§ Records shown:
---

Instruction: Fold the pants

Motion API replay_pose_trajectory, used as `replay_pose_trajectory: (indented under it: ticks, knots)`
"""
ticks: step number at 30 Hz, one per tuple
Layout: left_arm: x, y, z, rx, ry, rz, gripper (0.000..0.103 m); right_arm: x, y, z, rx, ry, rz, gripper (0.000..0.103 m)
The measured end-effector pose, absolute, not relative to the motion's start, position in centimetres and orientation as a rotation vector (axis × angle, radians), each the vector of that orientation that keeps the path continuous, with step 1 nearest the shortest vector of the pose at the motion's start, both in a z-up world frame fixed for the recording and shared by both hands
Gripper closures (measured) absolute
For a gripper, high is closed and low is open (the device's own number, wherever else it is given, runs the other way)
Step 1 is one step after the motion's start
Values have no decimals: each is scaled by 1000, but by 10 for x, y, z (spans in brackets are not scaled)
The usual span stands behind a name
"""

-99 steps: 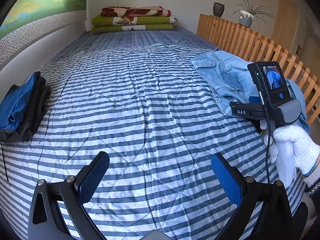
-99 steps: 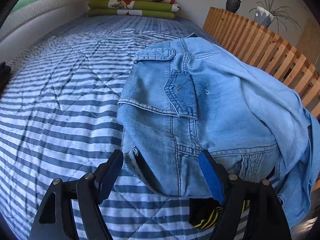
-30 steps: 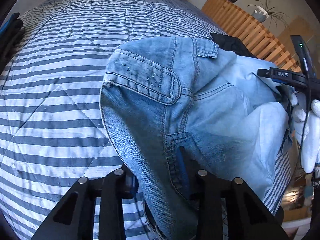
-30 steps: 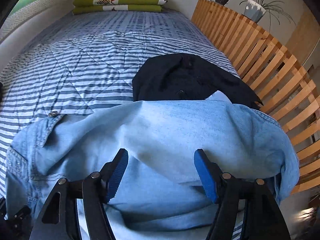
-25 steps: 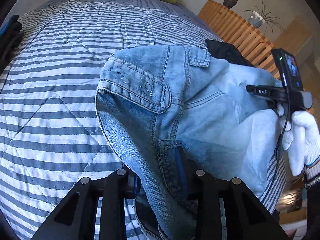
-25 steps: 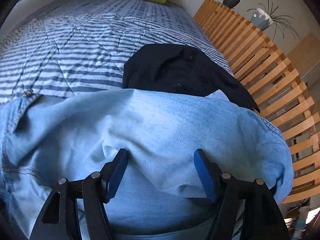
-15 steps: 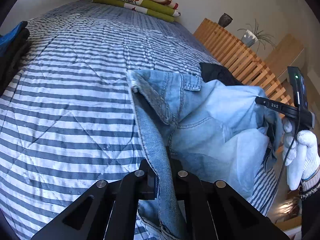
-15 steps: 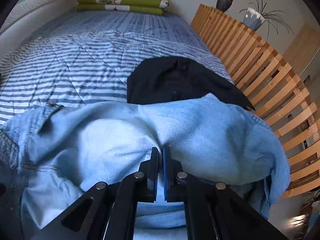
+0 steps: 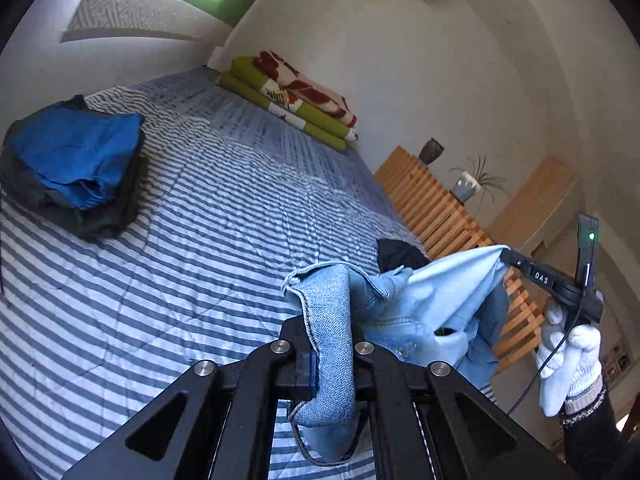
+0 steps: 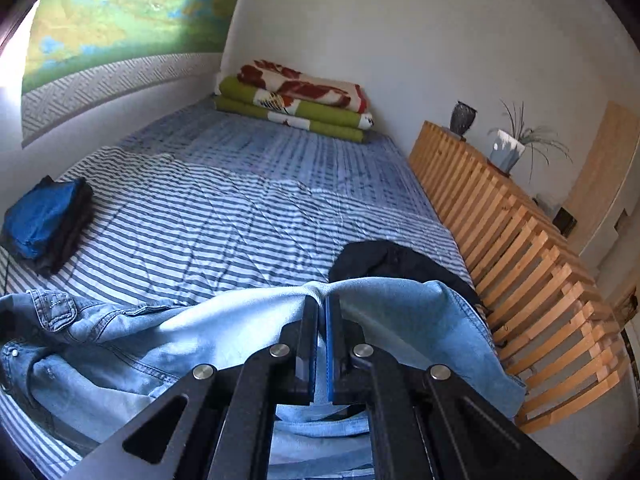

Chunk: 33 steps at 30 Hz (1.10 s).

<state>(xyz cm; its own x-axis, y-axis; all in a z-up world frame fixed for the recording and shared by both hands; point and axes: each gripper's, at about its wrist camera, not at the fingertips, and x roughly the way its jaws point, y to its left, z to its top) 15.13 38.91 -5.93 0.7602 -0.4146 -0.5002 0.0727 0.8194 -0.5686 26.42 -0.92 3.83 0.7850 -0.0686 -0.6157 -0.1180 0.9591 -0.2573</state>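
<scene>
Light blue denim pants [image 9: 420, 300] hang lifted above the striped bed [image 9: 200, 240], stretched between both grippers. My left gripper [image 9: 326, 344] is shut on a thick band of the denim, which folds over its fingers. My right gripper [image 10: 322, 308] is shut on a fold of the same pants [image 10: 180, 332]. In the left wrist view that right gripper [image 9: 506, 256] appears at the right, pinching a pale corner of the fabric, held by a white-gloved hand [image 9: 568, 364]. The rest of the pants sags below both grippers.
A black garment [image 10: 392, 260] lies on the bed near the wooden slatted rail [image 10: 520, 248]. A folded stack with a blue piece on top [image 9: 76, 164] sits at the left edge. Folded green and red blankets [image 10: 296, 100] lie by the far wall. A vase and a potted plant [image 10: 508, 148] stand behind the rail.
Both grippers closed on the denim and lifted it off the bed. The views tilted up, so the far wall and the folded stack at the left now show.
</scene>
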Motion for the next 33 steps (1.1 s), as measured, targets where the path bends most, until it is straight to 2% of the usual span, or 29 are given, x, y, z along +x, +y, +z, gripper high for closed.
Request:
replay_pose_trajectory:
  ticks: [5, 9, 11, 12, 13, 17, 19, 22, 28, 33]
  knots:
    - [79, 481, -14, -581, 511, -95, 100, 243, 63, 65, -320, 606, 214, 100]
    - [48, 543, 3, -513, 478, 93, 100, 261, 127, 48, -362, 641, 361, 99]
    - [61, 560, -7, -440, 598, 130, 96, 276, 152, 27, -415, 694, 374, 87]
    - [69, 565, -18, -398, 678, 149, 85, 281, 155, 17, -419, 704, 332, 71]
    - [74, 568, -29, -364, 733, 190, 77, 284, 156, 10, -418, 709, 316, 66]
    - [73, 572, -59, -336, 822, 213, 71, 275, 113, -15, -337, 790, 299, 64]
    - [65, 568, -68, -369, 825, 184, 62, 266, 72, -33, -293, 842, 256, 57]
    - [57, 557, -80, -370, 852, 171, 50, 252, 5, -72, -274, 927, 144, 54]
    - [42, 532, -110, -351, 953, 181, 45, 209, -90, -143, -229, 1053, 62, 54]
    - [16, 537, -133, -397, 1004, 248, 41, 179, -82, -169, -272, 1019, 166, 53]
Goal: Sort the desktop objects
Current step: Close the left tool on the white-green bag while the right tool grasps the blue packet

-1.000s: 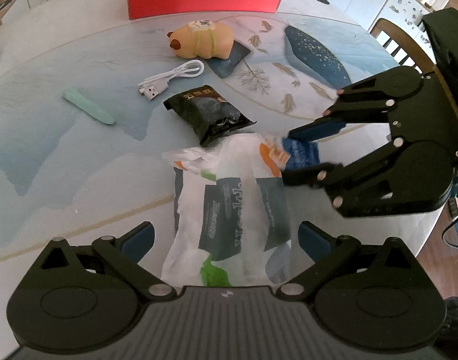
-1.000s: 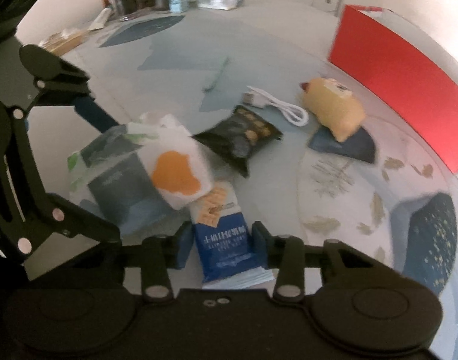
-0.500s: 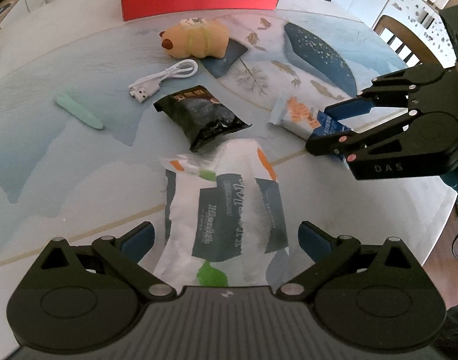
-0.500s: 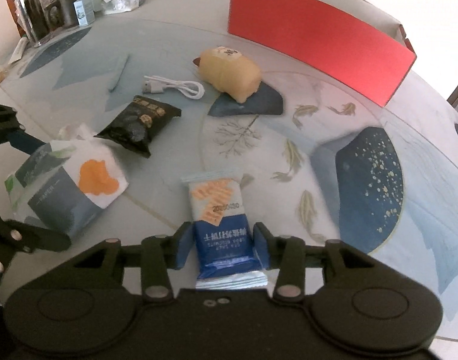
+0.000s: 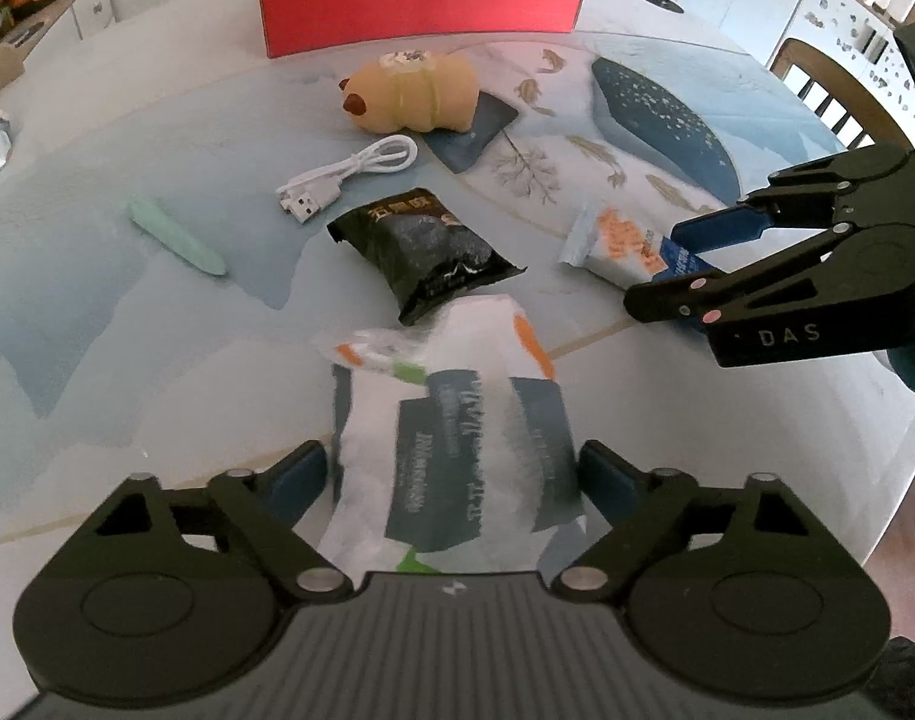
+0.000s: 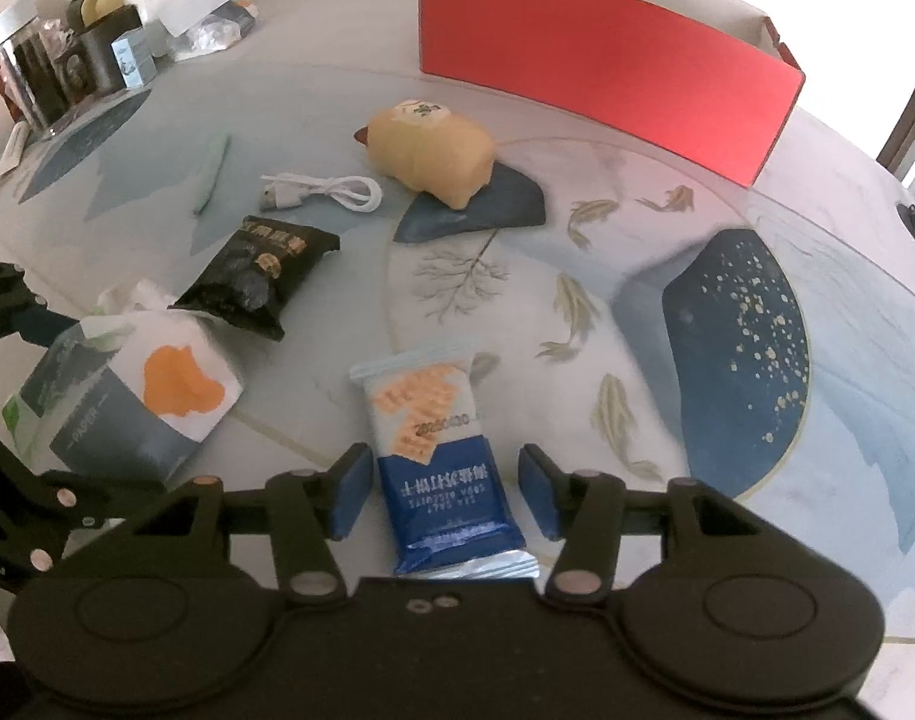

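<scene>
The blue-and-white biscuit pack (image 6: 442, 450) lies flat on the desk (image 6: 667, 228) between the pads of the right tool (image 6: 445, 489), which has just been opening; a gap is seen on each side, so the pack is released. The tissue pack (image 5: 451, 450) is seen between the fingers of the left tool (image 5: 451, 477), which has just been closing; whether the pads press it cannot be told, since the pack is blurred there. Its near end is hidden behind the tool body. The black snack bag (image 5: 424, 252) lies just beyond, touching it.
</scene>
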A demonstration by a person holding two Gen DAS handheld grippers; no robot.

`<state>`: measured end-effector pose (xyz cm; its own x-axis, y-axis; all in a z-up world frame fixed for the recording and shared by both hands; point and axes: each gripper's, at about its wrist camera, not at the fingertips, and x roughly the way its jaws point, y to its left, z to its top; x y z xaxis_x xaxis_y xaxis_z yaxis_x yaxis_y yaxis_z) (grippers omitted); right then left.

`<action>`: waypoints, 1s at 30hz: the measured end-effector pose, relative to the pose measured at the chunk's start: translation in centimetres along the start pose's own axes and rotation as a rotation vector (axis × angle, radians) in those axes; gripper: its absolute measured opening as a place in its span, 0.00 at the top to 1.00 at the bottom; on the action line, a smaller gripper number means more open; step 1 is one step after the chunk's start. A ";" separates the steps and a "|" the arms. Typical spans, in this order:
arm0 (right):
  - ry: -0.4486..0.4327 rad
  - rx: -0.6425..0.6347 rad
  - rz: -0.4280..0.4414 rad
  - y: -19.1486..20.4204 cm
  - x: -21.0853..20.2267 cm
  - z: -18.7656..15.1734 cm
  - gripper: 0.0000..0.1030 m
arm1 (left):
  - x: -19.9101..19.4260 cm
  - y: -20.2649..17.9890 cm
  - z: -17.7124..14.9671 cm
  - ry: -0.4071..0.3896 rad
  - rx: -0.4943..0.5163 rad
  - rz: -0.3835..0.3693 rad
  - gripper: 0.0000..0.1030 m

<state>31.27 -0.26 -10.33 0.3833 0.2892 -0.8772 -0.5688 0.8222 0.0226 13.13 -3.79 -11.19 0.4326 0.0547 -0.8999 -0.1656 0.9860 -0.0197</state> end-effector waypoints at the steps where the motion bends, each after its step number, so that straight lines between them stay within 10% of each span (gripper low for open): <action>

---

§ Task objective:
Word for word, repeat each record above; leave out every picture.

§ Exercise solution:
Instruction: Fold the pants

Motion API replay_pose_trajectory, used as `replay_pose_trajectory: (indented under it: ticks, knots)`
"""
ticks: step number at 30 Hz, one per tuple
Layout: left_arm: x, y, z, rx, ry, rz, gripper (0.000..0.103 m); right_arm: x, y, z, rx, ry, rz, gripper (0.000..0.103 m)
The measured end-effector pose, absolute, not relative to the motion's start, position in centimetres and orientation as a rotation vector (axis × angle, radians), each the vector of that orientation that keeps the path continuous, with step 1 nearest the shortest vector of the pose at the motion's start, both in a z-up world frame fixed for the recording and shared by both hands
Gripper closures (measured) absolute
For a gripper, high is closed and low is open (the device's own number, wherever else it is given, runs the other way)
Step 1 is one step after the motion's start
Values have no decimals: each is scaled by 1000, but by 10 for x, y, z (spans in brackets are not scaled)
The usual span stands behind a name
"""

-99 steps: 
-99 steps: 
-30 steps: 
-30 steps: 
-25 steps: 
-25 steps: 
-15 steps: 
-15 steps: 
+0 steps: 
+0 steps: 

Chunk: 33 steps at 30 Hz (1.10 s).

<state>(xyz cm; its own x-axis, y-axis; all in a z-up world frame fixed for the recording and shared by both hands; point and axes: each gripper's, at about its wrist camera, not at the fingertips, and x roughly the way its jaws point, y to its left, z to its top) 15.13 38.91 -5.93 0.7602 -0.4146 -0.5002 0.0727 0.8194 -0.5686 26.42 -0.92 3.83 0.7850 -0.0686 -0.6157 -0.1180 0.9591 -0.2573</state>
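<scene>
Light blue denim pants [image 9: 420, 300] hang lifted above the striped bed [image 9: 200, 240], stretched between both grippers. My left gripper [image 9: 326, 344] is shut on a thick band of the denim, which folds over its fingers. My right gripper [image 10: 322, 308] is shut on a fold of the same pants [image 10: 180, 332]. In the left wrist view that right gripper [image 9: 506, 256] appears at the right, pinching a pale corner of the fabric, held by a white-gloved hand [image 9: 568, 364]. The rest of the pants sags below both grippers.
A black garment [image 10: 392, 260] lies on the bed near the wooden slatted rail [image 10: 520, 248]. A folded stack with a blue piece on top [image 9: 76, 164] sits at the left edge. Folded green and red blankets [image 10: 296, 100] lie by the far wall. A vase and a potted plant [image 10: 508, 148] stand behind the rail.
Both grippers closed on the denim and lifted it off the bed. The views tilted up, so the far wall and the folded stack at the left now show.
</scene>
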Motion for the next 33 steps (1.1 s), as measured, targets where the path bends most, until it is straight to 2% of the usual span, or 29 are given, x, y, z along +x, +y, +z, gripper high for closed.
Request:
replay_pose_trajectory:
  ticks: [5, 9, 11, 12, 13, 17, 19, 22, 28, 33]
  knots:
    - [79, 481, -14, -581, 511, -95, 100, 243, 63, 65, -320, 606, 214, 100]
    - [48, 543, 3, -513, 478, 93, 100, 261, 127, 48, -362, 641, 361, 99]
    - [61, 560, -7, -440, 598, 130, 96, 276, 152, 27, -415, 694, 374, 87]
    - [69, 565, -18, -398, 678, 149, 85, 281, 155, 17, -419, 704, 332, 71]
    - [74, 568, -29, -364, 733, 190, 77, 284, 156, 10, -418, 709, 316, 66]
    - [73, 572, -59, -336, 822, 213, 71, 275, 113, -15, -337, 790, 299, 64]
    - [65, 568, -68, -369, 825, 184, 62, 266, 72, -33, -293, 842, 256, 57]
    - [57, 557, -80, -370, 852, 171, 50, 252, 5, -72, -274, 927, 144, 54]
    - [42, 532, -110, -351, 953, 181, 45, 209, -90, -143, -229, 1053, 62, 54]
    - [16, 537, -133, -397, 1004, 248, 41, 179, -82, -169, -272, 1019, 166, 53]
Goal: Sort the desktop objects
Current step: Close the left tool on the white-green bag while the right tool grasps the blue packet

-1.000s: 
-1.000s: 
-0.500s: 
-0.500s: 
+0.000s: 
+0.000s: 

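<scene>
The blue-and-white biscuit pack (image 6: 442, 450) lies flat on the desk (image 6: 667, 228) between the pads of the right tool (image 6: 445, 489), which has just been opening; a gap is seen on each side, so the pack is released. The tissue pack (image 5: 451, 450) is seen between the fingers of the left tool (image 5: 451, 477), which has just been closing; whether the pads press it cannot be told, since the pack is blurred there. Its near end is hidden behind the tool body. The black snack bag (image 5: 424, 252) lies just beyond, touching it.
</scene>
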A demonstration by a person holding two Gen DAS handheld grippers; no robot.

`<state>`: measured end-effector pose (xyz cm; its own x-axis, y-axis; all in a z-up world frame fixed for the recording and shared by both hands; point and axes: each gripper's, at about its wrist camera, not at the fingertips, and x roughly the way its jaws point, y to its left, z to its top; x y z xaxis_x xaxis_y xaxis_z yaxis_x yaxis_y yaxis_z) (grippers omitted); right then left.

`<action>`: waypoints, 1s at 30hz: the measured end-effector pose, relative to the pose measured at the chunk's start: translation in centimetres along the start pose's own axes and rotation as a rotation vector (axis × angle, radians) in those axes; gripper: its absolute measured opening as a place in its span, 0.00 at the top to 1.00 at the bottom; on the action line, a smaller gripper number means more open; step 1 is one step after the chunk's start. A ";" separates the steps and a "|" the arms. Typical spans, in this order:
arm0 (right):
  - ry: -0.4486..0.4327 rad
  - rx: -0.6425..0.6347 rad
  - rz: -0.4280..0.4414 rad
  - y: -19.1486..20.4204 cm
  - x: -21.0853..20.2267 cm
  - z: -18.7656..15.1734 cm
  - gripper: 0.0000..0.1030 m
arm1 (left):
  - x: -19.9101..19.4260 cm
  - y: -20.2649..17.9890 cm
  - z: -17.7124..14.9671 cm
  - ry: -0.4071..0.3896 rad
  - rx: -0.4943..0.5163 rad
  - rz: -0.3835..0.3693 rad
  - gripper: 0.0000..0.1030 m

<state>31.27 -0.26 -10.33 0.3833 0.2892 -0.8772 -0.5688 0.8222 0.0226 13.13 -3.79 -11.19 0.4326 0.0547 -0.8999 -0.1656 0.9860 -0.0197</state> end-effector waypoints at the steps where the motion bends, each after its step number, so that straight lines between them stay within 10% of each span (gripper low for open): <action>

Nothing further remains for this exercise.